Leaving nothing out, set down all the data exactly.

== Information supplied

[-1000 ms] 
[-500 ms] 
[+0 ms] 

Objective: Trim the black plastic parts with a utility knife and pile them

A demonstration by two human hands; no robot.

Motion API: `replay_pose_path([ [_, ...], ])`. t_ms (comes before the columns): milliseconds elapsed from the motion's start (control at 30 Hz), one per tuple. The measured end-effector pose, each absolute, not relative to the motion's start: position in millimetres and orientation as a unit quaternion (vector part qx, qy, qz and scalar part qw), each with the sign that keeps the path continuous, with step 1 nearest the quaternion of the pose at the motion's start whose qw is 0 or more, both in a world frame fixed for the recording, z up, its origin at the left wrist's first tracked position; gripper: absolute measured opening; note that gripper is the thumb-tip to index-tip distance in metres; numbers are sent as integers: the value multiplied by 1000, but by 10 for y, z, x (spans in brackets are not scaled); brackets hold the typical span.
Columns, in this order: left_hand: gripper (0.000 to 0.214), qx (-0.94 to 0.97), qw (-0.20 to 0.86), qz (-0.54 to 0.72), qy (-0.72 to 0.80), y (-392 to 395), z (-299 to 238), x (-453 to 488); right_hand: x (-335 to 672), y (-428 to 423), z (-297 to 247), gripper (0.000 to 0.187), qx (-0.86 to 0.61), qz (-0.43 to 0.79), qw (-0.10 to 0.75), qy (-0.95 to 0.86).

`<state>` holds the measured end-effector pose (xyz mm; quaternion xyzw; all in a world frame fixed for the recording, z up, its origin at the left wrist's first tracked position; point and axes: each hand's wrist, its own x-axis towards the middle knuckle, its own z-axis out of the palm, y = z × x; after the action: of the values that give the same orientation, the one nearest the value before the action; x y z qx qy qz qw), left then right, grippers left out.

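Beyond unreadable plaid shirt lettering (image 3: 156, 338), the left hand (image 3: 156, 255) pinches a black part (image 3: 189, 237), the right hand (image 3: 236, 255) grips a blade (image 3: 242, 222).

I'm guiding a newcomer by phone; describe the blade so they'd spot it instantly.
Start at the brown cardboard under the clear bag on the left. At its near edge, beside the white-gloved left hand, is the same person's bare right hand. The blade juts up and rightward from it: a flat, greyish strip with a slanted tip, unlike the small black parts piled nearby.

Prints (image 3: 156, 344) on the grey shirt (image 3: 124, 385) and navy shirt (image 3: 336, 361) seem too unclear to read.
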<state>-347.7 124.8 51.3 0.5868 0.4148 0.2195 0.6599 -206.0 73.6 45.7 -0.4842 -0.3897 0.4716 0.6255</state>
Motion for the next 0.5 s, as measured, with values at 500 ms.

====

- **Your solution**
[-1000 ms] 
[-500 ms] 
[+0 ms] 

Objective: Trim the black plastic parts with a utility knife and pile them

A demonstration by two human hands; no robot.

Motion API: `replay_pose_path([ [_, ...], ])`. t_ms (comes before the columns): milliseconds elapsed from the motion's start (control at 30 Hz), one per tuple. The measured end-effector pose, each absolute, not relative to the motion's start: position in millimetres and orientation as a unit quaternion (vector part qx, qy, qz and scalar part qw), each with the sign that keeps the path continuous, with step 1 nearest the quaternion of the pose at the motion's start whose qw is 0 or more, both in a world frame fixed for the recording, z up, its origin at the left wrist's first tracked position; gripper: absolute measured opening; note that gripper is the thumb-tip to index-tip distance in metres; numbers are sent as integers: the value multiplied by 1000, but by 10 for y, z, x (spans in brackets are not scaled); brackets hold the typical span.
Columns, in this order: left_hand: gripper (0.000 to 0.214), qx (-0.94 to 0.97), qw (-0.20 to 0.86), qz (-0.54 to 0.72), qy (-0.72 to 0.80), y (-392 to 395), z (-299 to 238), x (-453 to 488); right_hand: x (-335 to 672), y (-428 to 423), z (-297 to 247), gripper (0.000 to 0.187), qx (-0.86 to 0.61), qz (-0.43 to 0.79), qw (-0.10 to 0.75), qy (-0.95 to 0.86).

`<state>` holds the measured end-effector pose (xyz mm; quaternion xyzw; all in a world frame fixed for the recording, z up, its origin at the left wrist's first tracked position; point and axes: each hand's wrist, its own x-axis towards the middle knuckle, its own z-axis out of the palm, y = z × x; after the action: of the values that give the same orientation, the one nearest the value before the action; x y z qx qy qz qw), left then right, grippers left out.

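Beyond unreadable plaid shirt lettering (image 3: 156, 338), the left hand (image 3: 156, 255) pinches a black part (image 3: 189, 237), the right hand (image 3: 236, 255) grips a blade (image 3: 242, 222).

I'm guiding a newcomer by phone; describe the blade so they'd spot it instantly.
Start at the brown cardboard under the clear bag on the left. At its near edge, beside the white-gloved left hand, is the same person's bare right hand. The blade juts up and rightward from it: a flat, greyish strip with a slanted tip, unlike the small black parts piled nearby.

Prints (image 3: 156, 344) on the grey shirt (image 3: 124, 385) and navy shirt (image 3: 336, 361) seem too unclear to read.
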<state>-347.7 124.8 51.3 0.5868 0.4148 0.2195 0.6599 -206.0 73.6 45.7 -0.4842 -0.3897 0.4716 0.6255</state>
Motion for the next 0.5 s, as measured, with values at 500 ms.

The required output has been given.